Exercise prompt
Please reproduce all of the lines below, word for word and in full.

┄┄┄┄┄┄┄┄┄┄┄┄┄┄┄┄┄┄┄┄

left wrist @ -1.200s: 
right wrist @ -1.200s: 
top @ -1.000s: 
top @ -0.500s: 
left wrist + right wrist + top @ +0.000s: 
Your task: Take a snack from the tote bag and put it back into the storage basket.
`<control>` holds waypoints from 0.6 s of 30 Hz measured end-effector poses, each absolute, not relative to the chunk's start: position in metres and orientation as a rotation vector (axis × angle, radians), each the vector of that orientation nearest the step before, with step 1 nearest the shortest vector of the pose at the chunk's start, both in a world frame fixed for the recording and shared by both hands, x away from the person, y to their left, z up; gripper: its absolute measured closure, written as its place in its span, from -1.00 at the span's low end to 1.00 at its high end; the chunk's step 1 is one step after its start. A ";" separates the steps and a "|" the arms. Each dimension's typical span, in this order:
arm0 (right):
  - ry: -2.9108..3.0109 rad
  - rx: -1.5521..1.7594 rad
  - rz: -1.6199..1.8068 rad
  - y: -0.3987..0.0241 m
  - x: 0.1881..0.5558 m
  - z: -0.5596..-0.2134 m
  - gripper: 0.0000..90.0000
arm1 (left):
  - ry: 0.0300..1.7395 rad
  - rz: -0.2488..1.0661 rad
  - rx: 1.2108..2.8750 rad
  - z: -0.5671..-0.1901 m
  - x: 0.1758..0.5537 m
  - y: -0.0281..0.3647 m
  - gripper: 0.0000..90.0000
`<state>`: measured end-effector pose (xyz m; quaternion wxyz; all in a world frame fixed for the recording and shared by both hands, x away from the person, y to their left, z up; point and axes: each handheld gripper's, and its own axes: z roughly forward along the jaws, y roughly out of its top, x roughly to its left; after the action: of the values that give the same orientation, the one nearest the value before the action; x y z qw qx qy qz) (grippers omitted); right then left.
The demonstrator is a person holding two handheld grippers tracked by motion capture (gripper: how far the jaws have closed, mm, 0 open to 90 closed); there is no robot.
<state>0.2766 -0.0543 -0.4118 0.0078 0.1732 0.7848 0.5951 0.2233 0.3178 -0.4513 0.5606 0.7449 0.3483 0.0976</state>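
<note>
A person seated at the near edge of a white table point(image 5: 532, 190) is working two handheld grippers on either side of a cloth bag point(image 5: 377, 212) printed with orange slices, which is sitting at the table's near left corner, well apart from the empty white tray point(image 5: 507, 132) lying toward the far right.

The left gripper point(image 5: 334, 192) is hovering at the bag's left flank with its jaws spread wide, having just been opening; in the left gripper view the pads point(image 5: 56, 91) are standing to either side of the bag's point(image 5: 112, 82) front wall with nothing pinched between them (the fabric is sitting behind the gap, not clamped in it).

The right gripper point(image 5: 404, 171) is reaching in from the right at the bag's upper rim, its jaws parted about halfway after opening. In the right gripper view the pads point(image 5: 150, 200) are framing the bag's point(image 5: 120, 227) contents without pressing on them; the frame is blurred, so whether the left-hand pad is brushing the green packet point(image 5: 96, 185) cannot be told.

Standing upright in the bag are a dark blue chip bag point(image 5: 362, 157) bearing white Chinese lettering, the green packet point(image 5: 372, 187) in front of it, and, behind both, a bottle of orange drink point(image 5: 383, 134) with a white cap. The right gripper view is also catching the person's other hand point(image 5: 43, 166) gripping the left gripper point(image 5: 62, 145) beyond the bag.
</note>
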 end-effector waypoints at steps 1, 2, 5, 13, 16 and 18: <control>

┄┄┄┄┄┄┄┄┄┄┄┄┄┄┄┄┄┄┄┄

Result of the task
left wrist @ -1.200s: 
right wrist @ -1.200s: 
top @ -1.000s: 
top @ -0.500s: 
left wrist + right wrist + top @ +0.000s: 
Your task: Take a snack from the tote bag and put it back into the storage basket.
`<control>` holds waypoints from 0.6 s of 30 Hz measured end-effector poses, each absolute, not relative to the chunk's start: position in metres and orientation as a rotation vector (axis × angle, radians), each the vector of that orientation nearest the step before, with step 1 nearest the shortest vector of the pose at the chunk's start, both in a world frame fixed for the recording and shared by both hands, x away from the person, y to their left, z up; gripper: its absolute measured closure, written as its place in its span, from -1.00 at the span's low end to 1.00 at its high end; the chunk's step 1 is one step after its start. A ";" separates the steps and a "|" the arms. Each dimension's typical span, in this order:
arm0 (right):
  - ry: -2.9108..3.0109 rad
  - rx: -1.5521..1.7594 rad
  - rz: -1.6199..1.8068 rad
  - y: -0.3987..0.0241 m
  - x: 0.1881..0.5558 m
  - z: -0.5596..-0.2134 m
  - gripper: 0.0000..90.0000
arm1 (left):
  - ry: 0.0300..1.7395 rad
  - rz: -0.2488..1.0661 rad
  - rx: 1.2108..2.8750 rad
  - z: -0.5671..-0.1901 m
  - x: 0.1758..0.5537 m
  - y: -0.0281..0.3647 m
  - gripper: 0.0000..90.0000
`<state>`: measured end-effector pose (xyz m; quaternion wxyz; all in a world frame fixed for the recording and shared by both hands, x away from the person, y to their left, z up; point and axes: each handheld gripper's, and its own axes: z roughly forward along the jaws, y roughly out of its top, x roughly to its left; after the action: of the values that give the same orientation, the one nearest the value before the action; x y z qw qx qy qz) (grippers omitted); right then left.
The demonstrator is a person holding two handheld grippers tracked by motion capture (gripper: how far the jaws have closed, mm, 0 open to 90 closed); there is no robot.
<state>0.2766 -0.0543 -0.4118 0.0078 0.1732 0.7848 0.5951 0.2233 0.3178 -0.4513 0.5606 0.7449 0.3483 0.0976</state>
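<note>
A person seated at the near edge of a white table point(image 5: 532, 190) is working two handheld grippers on either side of a cloth bag point(image 5: 377, 212) printed with orange slices, which is sitting at the table's near left corner, well apart from the empty white tray point(image 5: 507, 132) lying toward the far right.

The left gripper point(image 5: 334, 192) is hovering at the bag's left flank with its jaws spread wide, having just been opening; in the left gripper view the pads point(image 5: 56, 91) are standing to either side of the bag's point(image 5: 112, 82) front wall with nothing pinched between them (the fabric is sitting behind the gap, not clamped in it).

The right gripper point(image 5: 404, 171) is reaching in from the right at the bag's upper rim, its jaws parted about halfway after opening. In the right gripper view the pads point(image 5: 150, 200) are framing the bag's point(image 5: 120, 227) contents without pressing on them; the frame is blurred, so whether the left-hand pad is brushing the green packet point(image 5: 96, 185) cannot be told.

Standing upright in the bag are a dark blue chip bag point(image 5: 362, 157) bearing white Chinese lettering, the green packet point(image 5: 372, 187) in front of it, and, behind both, a bottle of orange drink point(image 5: 383, 134) with a white cap. The right gripper view is also catching the person's other hand point(image 5: 43, 166) gripping the left gripper point(image 5: 62, 145) beyond the bag.
</note>
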 end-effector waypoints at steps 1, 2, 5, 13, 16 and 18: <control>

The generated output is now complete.